12. Apart from this, the appellant had also filed an application under Order 41 Rule 27 of the C.P.C. producing certain documents viz., (i) Akarband Register Extract, (ii) Utar extract, (iii) Hadbus sketch, (iv) Village map of Kannur Village, (v) Mahazar conducted by Survey and Settlement Authorities as regards proceedings held by them, (vi) R.T.C. extract for the year 2004-2005 and (vii) Kandayam paid receipt, dated 18.1.2005, all pertaining to land bearing resurvey No. 206 of Kannur Village. These documents were not considered by the lower appellate court and no order was passed as to whether the application sought to be filed under Order 41 Rule 27 of the C.P.C. was allowed or rejected. Under the above circumstances, the finding of the courts below as regards possession of the suit schedule property by the plaintiff cannot be said to be consistent with the stand taken by the plaintiff himself and the documents produced before the trial court as per Exs.DI, D-28 and P-11. That apart, a submission is also made that the appellant has also filed a suit for declaration in respect of the land that was granted to him and the said suit is also pending.
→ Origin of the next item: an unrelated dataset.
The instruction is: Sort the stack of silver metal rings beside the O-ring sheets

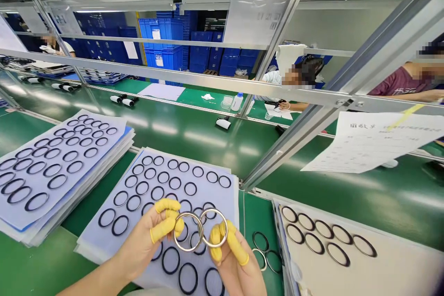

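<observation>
My left hand (152,238), with yellow finger cots on its fingertips, pinches a silver metal ring (188,231) at its left edge. My right hand (236,259), also in yellow cots, pinches a second silver ring (214,227) from below. The two rings overlap in the middle. Both are held just above the middle stack of white sheets (166,185), which carries rows of black rings (188,278).
Another stack of ring sheets (52,166) lies to the left and a sheet with black rings (347,259) to the right. Loose rings (265,252) lie on the green belt (194,134). A slanted metal rail (312,120) and hanging paper (374,141) stand ahead; people sit opposite.
</observation>
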`<move>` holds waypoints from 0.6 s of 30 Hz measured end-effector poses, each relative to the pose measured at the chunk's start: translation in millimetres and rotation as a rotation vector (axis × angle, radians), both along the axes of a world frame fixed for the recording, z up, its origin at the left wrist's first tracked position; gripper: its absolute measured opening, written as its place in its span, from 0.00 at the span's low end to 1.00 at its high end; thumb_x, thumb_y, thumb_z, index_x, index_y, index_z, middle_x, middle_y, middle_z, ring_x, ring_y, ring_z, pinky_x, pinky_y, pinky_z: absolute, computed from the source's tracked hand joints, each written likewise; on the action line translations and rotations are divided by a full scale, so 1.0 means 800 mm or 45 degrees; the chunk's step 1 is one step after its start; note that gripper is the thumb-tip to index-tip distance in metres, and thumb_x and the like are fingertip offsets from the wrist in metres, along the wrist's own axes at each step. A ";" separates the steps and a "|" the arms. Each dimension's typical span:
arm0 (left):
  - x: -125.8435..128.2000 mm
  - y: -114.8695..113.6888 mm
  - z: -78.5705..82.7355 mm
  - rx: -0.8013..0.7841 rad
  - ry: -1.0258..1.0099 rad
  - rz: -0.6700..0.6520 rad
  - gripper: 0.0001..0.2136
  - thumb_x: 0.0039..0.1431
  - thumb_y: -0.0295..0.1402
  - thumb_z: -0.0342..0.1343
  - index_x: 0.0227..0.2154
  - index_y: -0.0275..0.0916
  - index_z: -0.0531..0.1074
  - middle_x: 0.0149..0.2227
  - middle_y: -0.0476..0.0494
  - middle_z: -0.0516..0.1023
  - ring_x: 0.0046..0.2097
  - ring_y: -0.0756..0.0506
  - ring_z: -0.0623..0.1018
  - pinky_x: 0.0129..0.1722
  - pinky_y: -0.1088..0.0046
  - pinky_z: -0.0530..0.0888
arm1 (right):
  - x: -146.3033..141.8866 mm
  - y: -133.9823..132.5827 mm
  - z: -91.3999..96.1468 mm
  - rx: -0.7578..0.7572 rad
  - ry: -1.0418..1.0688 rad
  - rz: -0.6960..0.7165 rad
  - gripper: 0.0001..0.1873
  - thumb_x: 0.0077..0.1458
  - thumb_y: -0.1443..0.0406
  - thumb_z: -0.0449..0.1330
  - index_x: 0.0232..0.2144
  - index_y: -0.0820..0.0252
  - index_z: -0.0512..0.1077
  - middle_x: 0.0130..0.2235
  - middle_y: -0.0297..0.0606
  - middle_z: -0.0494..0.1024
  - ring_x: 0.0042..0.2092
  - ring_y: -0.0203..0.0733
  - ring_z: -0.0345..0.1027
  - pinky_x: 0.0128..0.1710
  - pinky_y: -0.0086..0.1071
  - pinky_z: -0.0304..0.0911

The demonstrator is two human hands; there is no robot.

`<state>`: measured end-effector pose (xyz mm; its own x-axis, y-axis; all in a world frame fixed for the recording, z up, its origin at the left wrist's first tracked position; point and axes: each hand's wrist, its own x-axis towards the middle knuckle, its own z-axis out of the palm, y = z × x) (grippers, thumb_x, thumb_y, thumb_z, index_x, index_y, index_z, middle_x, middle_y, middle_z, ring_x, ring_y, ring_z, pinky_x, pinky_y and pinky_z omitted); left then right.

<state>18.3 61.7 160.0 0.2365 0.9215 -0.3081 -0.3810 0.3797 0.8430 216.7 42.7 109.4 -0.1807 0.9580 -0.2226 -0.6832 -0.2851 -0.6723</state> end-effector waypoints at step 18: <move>0.005 -0.017 0.030 -0.047 -0.221 -0.037 0.13 0.48 0.36 0.68 0.36 0.40 0.76 0.26 0.51 0.74 0.28 0.53 0.72 0.29 0.78 0.66 | 0.003 -0.014 0.015 -0.258 0.383 0.019 0.13 0.44 0.56 0.71 0.33 0.52 0.79 0.29 0.34 0.80 0.25 0.33 0.64 0.29 0.28 0.64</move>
13. In the light of the aforesaid discussion, I am of the view that the interest, of justice could be secured by setting aside the judgments of the courts below and the matter can be remitted to the court where the suit filed by the defendant is pending viz., Addl. Civil Judge (Jr.Dn.) Court, Bangalore Rural District, for disposal in accordance with law. But, the docnments now the appellant wants to produce, which were produced before the lower appellate court under Order 41 Rule 27 of the C.P.C., can also be produced by the appellant before the trial court where the other suit is pending. The appellant, therefore, can withdraw the said documents from the first appellant court.

14. The substantial question of law, therefore, stands answered in the affirmative and the appeal is allowed and the judgments of the courts below stand set aside.

As far as the possession is concerned, it is directed that the partes to maintain status quo as on this date in respect of the suit sehedule property.

It is also made clear that the above observations shall not come in the way of the trial court, which is now seized of the suit filed by the appellant in O.S. No. 418/2005, in disposing of both the matters in accordance with law.